Action item
The line with "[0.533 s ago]", the line with "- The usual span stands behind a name", and all lines between them in the material below: return these exactly, and no others.

Source data

**********

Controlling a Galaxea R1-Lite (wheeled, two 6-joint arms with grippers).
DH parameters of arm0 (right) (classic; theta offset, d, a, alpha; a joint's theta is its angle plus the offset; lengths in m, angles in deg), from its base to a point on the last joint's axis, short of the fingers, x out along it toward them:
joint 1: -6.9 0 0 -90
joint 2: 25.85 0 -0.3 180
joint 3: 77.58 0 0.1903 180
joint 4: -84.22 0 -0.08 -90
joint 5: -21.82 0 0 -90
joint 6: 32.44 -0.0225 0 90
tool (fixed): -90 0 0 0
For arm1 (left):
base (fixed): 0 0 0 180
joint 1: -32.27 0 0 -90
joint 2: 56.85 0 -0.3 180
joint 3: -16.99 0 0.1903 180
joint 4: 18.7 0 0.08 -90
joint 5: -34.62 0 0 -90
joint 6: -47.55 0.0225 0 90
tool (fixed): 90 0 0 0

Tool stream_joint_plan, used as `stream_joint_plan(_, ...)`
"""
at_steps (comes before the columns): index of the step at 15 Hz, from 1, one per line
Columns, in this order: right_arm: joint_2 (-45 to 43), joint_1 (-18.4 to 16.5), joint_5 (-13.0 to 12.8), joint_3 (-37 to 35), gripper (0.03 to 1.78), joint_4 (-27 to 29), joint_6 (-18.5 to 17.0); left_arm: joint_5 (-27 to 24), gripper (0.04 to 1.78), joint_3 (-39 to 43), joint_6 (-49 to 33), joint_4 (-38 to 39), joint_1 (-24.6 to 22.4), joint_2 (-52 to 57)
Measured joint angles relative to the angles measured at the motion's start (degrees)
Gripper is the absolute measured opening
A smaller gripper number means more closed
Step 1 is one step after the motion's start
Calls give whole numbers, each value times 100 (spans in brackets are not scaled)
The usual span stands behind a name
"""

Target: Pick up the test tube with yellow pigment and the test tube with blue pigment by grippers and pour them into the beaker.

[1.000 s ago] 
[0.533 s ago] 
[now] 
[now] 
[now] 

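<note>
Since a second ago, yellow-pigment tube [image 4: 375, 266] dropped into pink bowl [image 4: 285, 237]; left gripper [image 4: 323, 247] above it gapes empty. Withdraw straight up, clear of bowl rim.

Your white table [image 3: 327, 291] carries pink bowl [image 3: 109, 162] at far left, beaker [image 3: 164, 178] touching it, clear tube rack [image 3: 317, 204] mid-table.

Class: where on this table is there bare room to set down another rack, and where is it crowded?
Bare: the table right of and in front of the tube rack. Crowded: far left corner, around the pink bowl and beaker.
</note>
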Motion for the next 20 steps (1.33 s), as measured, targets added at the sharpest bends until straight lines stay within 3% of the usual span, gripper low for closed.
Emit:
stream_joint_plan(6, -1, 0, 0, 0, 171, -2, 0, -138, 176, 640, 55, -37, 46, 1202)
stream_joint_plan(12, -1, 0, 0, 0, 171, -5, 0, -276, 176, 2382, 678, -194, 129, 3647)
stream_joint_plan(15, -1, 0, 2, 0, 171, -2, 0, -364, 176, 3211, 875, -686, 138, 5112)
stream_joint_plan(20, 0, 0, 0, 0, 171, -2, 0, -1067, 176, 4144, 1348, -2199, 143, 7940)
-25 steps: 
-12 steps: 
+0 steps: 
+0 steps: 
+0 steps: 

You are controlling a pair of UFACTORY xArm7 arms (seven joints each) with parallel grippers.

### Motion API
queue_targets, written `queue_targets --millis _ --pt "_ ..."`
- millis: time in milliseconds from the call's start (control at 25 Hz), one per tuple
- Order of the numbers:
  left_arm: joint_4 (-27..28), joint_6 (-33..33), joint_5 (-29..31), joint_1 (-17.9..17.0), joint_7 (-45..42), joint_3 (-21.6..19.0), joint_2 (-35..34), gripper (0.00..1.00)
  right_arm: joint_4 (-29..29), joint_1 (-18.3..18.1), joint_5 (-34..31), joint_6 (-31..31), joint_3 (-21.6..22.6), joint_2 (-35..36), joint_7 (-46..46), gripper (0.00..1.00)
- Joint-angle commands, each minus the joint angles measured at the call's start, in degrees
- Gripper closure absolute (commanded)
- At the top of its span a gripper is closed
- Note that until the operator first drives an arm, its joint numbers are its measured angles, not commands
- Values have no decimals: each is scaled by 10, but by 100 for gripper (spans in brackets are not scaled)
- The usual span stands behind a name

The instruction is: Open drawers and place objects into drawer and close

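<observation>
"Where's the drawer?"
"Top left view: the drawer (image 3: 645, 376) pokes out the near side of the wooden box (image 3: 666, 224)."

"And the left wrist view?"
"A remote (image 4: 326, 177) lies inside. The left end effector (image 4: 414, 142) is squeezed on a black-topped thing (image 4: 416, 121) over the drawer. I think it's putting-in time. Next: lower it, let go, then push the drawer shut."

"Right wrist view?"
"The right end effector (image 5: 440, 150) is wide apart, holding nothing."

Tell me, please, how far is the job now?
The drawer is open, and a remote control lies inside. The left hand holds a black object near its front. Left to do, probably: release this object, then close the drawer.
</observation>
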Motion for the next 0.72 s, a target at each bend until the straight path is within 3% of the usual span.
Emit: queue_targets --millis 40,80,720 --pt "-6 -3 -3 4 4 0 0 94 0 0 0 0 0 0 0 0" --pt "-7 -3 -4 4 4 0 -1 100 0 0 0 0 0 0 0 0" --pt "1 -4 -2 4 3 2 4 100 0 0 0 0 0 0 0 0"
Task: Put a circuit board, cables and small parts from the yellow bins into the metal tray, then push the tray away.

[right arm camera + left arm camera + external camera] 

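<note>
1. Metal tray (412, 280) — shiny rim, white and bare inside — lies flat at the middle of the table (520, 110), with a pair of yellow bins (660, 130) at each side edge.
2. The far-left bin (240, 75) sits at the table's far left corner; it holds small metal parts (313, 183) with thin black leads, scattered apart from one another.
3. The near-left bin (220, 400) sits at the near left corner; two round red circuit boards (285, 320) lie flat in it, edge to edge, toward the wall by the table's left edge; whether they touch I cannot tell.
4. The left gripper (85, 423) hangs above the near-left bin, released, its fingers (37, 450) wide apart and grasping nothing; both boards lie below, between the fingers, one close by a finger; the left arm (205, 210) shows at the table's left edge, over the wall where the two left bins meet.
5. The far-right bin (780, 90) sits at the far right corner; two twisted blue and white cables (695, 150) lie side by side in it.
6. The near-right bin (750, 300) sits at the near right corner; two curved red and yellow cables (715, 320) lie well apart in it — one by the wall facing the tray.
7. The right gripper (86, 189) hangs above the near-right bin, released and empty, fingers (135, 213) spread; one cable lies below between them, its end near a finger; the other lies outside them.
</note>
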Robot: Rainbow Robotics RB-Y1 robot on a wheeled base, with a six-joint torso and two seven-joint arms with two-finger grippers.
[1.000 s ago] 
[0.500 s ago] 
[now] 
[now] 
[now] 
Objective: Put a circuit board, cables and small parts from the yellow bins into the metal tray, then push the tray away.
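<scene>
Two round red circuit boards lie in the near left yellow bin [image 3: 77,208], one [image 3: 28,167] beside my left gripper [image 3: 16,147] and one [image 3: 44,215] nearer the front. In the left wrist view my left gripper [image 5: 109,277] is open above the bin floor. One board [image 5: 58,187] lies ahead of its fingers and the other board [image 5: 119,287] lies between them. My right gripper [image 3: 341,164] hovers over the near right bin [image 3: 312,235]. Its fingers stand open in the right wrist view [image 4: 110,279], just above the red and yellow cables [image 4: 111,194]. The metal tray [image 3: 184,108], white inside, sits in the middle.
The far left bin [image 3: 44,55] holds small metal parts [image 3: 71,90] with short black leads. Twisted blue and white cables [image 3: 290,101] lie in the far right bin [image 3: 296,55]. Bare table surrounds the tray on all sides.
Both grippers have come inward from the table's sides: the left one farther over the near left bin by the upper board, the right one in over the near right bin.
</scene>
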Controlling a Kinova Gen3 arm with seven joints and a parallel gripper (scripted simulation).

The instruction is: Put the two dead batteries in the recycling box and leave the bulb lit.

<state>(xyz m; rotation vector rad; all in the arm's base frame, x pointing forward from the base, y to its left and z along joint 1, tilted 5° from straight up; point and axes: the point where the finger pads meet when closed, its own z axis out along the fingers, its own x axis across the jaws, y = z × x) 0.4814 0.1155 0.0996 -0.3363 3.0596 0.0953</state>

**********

Worked solution
[0.533 s ago] 
[now] 
[now] 
[now] 

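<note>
Since a second ago, yellow-pigment tube [image 4: 375, 266] dropped into pink bowl [image 4: 285, 237]; left gripper [image 4: 323, 247] above it gapes empty. Withdraw straight up, clear of bowl rim.

Your white table [image 3: 327, 291] carries pink bowl [image 3: 109, 162] at far left, beaker [image 3: 164, 178] touching it, clear tube rack [image 3: 317, 204] mid-table.

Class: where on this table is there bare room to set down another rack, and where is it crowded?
Bare: the table right of and in front of the tube rack. Crowded: far left corner, around the pink bowl and beaker.
</note>
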Motion for the next 20 steps (1.33 s), as measured, targets added at the sharpest bends until straight lines stay within 3% of the usual span, gripper low for closed.
Emit:
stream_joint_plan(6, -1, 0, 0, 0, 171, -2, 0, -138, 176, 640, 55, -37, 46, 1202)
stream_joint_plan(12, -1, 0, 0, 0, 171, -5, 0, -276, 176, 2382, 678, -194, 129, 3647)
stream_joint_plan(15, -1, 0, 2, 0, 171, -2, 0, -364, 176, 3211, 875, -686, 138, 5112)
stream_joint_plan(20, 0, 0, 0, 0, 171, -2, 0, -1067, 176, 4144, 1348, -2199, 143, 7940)
-25 steps: 
-12 steps: 
+0 steps: 
+0 steps: 
+0 steps: 

You are controlling a pair of UFACTORY xArm7 arms (seven joints each) with parallel grippers.

### Motion API
queue_targets, written `queue_targets --millis _ --pt "_ ..."`
- millis: time in milliseconds from the call's start (control at 25 Hz), one per tuple
- Order of the numbers:
  left_arm: joint_4 (-27..28), joint_6 (-33..33), joint_5 (-29..31), joint_1 (-17.9..17.0), joint_7 (-45..42), joint_3 (-21.6..19.0), joint_2 (-35..34), gripper (0.00..1.00)
  right_arm: joint_4 (-29..29), joint_1 (-18.3..18.1), joint_5 (-34..31), joint_6 (-31..31), joint_3 (-21.6..22.6), joint_2 (-35..36), joint_7 (-46..46), gripper (0.00..1.00)
- Joint-angle commands, each minus the joint angles measured at the call's start, in degrees
- Gripper closure absolute (commanded)
- At the top of its span a gripper is closed
- Note that until the operator first drives an arm, its joint numbers are its measured angles, not commands
- Values have no decimals: each is scaled by 10, but by 100 for gripper (spans in brackets are not scaled)
- The usual span stands behind a name

An answer has been given, and the exercise is complete.